La nouvelle loi de bioéthique de 2021 prévoit qu’à partir du 1er septembre 2022,

  • tout donneur consent à l’accès à ses données non identifiantes (DNI) et à ses données identifiantes (DI) avant de réaliser un don,
  • la personne issue d’un don pourra, dès sa majorité et si elle souhaite, avoir accès aux données identifiantes et non identifiantes du donneur en faisant la demande auprès de la Commission d’Accès des Personnes nées d’une Assistance médicale à la procréation aux Données des tiers Donneurs (CAPADD).
  • Ces données sont répertoriées dans le registre des donneurs de gamètes et d’embryons de l’Agence de la biomédecine.
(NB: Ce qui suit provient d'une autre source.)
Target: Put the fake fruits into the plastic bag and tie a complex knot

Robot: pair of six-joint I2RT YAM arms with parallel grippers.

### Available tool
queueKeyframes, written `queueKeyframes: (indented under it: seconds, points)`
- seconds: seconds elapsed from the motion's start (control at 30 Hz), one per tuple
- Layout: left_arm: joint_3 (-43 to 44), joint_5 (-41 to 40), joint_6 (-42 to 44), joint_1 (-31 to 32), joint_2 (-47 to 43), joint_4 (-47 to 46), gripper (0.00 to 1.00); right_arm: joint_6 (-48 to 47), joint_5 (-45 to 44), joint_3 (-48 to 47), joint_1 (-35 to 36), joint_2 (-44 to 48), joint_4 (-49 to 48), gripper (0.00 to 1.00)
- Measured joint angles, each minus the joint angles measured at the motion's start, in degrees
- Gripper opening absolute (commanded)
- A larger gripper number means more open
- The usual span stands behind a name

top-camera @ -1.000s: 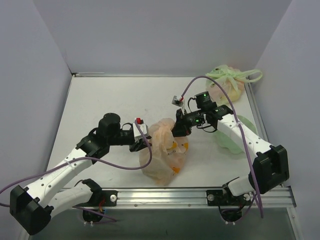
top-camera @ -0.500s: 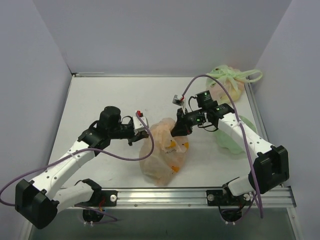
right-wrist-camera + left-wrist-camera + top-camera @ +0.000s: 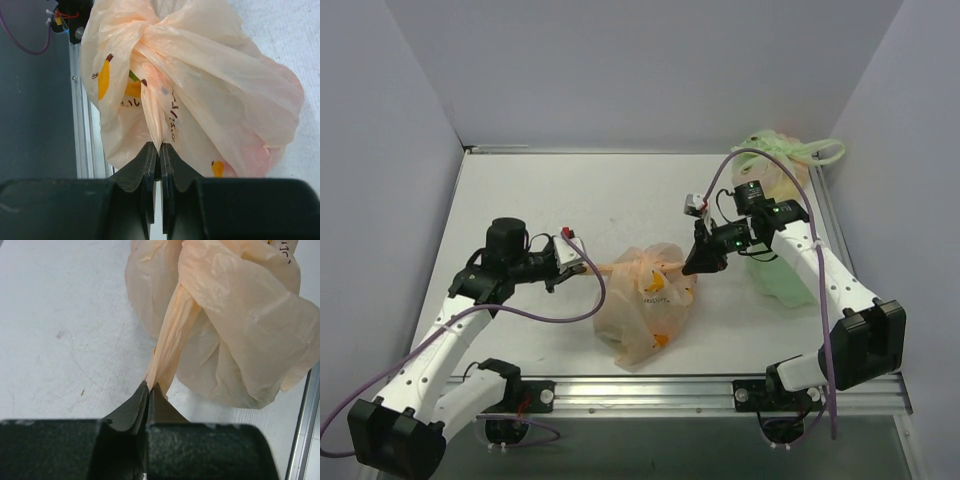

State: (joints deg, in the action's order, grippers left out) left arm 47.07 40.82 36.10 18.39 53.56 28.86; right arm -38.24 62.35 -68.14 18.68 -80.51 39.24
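Observation:
The peach plastic bag (image 3: 645, 305) with yellow bananas lies at the table's near middle, bulging. The fake fruits inside show only as faint coloured shapes through the film. My left gripper (image 3: 582, 267) is shut on one stretched handle strip (image 3: 172, 335) of the plastic bag to its left. My right gripper (image 3: 692, 262) is shut on the other handle strip (image 3: 155, 122) to its right. The two strips cross at a twisted bunch, the knot (image 3: 638, 263), on top of the bag; it also shows in the right wrist view (image 3: 142, 40).
A pale green bag (image 3: 775, 165) with green handles, tied in a bow, sits at the far right corner. A light green film sheet (image 3: 785, 275) lies under the right arm. The metal rail (image 3: 650, 392) runs along the near edge.
Both grippers have moved apart, the left one leftward and the right one rightward. The handle strips have stretched out and the crossing on top of the bag has drawn tighter.

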Motion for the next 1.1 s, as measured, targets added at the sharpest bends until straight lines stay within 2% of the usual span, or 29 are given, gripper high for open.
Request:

L’accès aux origines n’impacte en aucun cas la filiation.

Aucun lien de filiation ne pourra être établi entre la personne issue d’un don de gamètes et le tiers donneur. Les parents de cette personne restent bien la femme ou le couple qui l’a désiré, qui a réalisé la démarche d’assistance médicale à la procréation et qui l’a vu naître.